Work order >>
Please output exactly the lines of the material from the first through the line containing "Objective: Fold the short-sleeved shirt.", and nothing more.

=== Begin Enclosure ===

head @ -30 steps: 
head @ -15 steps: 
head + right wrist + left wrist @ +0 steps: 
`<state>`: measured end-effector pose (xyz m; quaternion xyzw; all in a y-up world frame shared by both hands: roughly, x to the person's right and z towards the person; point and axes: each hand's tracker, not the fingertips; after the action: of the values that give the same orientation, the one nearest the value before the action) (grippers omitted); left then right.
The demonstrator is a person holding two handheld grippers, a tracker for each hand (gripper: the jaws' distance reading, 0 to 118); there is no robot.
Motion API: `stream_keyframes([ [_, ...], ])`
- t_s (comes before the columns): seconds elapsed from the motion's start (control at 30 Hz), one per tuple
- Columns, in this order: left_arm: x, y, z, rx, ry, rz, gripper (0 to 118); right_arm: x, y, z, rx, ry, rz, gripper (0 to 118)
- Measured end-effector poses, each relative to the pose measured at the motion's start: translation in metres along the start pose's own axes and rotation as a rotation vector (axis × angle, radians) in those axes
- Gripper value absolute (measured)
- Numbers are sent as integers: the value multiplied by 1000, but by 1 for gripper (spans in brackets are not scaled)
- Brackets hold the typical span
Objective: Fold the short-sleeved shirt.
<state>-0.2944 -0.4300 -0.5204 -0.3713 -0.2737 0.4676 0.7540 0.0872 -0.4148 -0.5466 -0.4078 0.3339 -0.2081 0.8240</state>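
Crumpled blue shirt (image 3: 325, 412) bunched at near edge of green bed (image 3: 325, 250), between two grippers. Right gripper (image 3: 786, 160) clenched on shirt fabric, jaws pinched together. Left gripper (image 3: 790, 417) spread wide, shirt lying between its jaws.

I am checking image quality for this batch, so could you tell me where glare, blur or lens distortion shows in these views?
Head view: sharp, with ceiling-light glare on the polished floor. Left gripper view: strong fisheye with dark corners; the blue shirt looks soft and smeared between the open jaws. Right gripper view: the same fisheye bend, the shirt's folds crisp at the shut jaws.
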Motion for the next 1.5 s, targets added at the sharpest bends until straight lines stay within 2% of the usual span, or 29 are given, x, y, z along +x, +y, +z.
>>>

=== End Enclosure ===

Solved exercise >>
head @ -30 steps: 
head @ -15 steps: 
head + right wrist + left wrist @ +0 steps: 
`<state>`: measured end-effector pose (xyz m; quaternion xyzw; all in a y-up world frame shared by both hands: roughly, x to the person's right and z towards the person; point and axes: each hand's tracker, not the fingertips; after the action: of the values that give the same orientation, the one nearest the value before the action) (grippers omitted); left then right.
The demonstrator is a person holding two handheld grippers, a tracker for each hand (gripper: the jaws' distance reading, 0 to 118); there is no robot.
Motion API: `stream_keyframes([ [_, ...], ])`
- t_s (comes before the columns): seconds elapsed from the motion's start (control at 30 Hz), one per tuple
- Columns, in this order: left_arm: x, y, z, rx, ry, rz, gripper (0 to 118); right_arm: x, y, z, rx, ry, rz, gripper (0 to 118)
- Measured end-effector poses, each relative to the pose measured at the motion's start: translation in metres along the start pose's own axes and rotation as a rotation vector (axis × angle, radians) in those axes
- Gripper value absolute (measured)
- Numbers are sent as integers: the value multiplied by 1000, but by 1 for gripper (spans in brackets are not scaled)
- Brackets hold the typical span
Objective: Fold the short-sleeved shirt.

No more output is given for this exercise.